Your instructions =>
Retype all the data word for word.

Data extract =>
-----
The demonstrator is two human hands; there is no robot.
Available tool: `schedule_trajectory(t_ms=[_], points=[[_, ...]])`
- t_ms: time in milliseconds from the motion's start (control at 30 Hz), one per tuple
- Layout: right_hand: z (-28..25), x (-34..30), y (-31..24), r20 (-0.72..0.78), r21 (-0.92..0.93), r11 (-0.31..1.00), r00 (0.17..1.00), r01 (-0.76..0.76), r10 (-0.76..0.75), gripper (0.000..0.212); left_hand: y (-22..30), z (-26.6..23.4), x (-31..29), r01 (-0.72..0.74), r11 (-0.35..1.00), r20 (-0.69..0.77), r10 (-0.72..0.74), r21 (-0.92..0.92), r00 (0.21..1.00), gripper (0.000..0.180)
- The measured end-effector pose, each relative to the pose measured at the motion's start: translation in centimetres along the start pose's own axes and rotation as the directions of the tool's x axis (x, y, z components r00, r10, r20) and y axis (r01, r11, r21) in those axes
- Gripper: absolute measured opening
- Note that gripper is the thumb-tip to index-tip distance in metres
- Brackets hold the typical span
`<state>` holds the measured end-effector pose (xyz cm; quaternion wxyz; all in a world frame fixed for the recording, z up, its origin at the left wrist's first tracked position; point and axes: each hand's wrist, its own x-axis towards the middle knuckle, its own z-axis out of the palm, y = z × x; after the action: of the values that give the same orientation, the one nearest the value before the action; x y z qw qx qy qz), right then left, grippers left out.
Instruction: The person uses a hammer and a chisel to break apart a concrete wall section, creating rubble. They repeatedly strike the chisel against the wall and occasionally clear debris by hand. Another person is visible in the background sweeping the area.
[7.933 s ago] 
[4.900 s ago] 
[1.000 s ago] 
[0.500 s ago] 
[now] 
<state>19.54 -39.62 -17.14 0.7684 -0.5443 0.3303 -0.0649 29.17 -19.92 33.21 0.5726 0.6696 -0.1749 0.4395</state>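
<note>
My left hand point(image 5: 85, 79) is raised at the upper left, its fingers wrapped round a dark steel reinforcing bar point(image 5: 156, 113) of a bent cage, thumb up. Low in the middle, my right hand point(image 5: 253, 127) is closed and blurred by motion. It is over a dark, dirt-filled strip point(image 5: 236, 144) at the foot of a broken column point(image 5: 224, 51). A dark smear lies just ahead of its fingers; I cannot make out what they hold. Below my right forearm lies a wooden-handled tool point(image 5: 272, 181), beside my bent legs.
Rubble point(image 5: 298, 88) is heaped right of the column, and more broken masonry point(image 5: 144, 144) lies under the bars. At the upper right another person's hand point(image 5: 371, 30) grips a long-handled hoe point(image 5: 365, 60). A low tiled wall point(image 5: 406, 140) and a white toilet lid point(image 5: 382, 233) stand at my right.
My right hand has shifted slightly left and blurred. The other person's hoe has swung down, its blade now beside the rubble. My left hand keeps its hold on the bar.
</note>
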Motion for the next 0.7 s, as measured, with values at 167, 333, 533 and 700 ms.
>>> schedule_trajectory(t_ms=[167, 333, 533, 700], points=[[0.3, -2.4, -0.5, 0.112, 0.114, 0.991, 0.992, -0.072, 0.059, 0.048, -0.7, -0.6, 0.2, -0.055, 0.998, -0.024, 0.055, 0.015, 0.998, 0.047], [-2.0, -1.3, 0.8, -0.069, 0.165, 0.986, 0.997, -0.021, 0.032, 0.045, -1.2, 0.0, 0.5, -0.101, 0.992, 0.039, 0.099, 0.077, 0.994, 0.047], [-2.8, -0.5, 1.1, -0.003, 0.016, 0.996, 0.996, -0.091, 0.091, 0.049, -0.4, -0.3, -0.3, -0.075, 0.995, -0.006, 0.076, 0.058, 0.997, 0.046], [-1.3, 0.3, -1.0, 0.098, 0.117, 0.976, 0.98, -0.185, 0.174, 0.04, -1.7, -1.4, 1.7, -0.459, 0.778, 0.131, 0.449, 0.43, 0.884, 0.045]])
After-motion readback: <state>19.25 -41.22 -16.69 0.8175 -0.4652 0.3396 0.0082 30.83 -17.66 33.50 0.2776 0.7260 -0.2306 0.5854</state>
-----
Response to the task =>
The demonstrator is two human hands; there is no robot.
Available tool: `schedule_trajectory(t_ms=[_], points=[[_, ...]])`
- t_ms: time in milliseconds from the motion's start (control at 30 Hz), one per tuple
- Layout: right_hand: z (-28..25), x (-34..30), y (-31..24), r20 (-0.72..0.78), r21 (-0.92..0.93), r11 (-0.31..1.00), r00 (0.17..1.00), r01 (-0.76..0.76), r10 (-0.76..0.75), gripper (0.000..0.212); left_hand: y (-22..30), z (-26.6..23.4), x (-31..29), r01 (-0.72..0.74), r11 (-0.35..1.00), r20 (-0.69..0.77), r10 (-0.72..0.74), r21 (-0.92..0.92), r00 (0.21..1.00), gripper (0.000..0.180)
- The measured end-effector pose, each relative to the pose measured at the motion's start: translation in centimetres along the start pose's own axes and rotation as the directions of the tool's x axis (x, y, z components r00, r10, r20) and y axis (r01, r11, r21) in those axes
- Gripper: absolute measured opening
- Note that gripper is the thumb-tip to index-tip distance in metres
- Brackets hold the typical span
`<state>` holds the measured end-effector pose (xyz cm; quaternion wxyz; all in a world frame fixed for the recording, z up, its origin at the left wrist's first tracked position; point and axes: each hand's wrist, its own x-axis towards the middle knuckle, its own z-axis out of the palm, y = z × x; after the action: of the values that give the same orientation, the one nearest the value before the action; x y z qw qx qy qz), right then left, grippers left out.
Instruction: The person uses a hammer and a chisel to break apart a concrete wall section, creating rubble. They repeatedly strike the chisel against the wall and occasionally clear debris by hand. Another person is visible in the background sweeping the area.
[7.933 s ago] 
[4.900 s ago] 
[1.000 s ago] 
[0.500 s ago] 
[now] 
<state>19.54 -39.62 -17.14 0.7684 -0.5443 0.3303 -0.0649 29.17 -19.92 33.21 0.5726 0.6696 -0.1749 0.4395</state>
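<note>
My left hand point(image 5: 85, 79) is raised at the upper left, its fingers wrapped round a dark steel reinforcing bar point(image 5: 156, 113) of a bent cage, thumb up. Low in the middle, my right hand point(image 5: 253, 127) is closed and blurred by motion. It is over a dark, dirt-filled strip point(image 5: 236, 144) at the foot of a broken column point(image 5: 224, 51). A dark smear lies just ahead of its fingers; I cannot make out what they hold. Below my right forearm lies a wooden-handled tool point(image 5: 272, 181), beside my bent legs.
Rubble point(image 5: 298, 88) is heaped right of the column, and more broken masonry point(image 5: 144, 144) lies under the bars. At the upper right another person's hand point(image 5: 371, 30) grips a long-handled hoe point(image 5: 365, 60). A low tiled wall point(image 5: 406, 140) and a white toilet lid point(image 5: 382, 233) stand at my right.
My right hand has shifted slightly left and blurred. The other person's hoe has swung down, its blade now beside the rubble. My left hand keeps its hold on the bar.
</note>
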Motion for the next 0.7 s, as measured, with values at 167, 333, 533 and 700 ms.
>>> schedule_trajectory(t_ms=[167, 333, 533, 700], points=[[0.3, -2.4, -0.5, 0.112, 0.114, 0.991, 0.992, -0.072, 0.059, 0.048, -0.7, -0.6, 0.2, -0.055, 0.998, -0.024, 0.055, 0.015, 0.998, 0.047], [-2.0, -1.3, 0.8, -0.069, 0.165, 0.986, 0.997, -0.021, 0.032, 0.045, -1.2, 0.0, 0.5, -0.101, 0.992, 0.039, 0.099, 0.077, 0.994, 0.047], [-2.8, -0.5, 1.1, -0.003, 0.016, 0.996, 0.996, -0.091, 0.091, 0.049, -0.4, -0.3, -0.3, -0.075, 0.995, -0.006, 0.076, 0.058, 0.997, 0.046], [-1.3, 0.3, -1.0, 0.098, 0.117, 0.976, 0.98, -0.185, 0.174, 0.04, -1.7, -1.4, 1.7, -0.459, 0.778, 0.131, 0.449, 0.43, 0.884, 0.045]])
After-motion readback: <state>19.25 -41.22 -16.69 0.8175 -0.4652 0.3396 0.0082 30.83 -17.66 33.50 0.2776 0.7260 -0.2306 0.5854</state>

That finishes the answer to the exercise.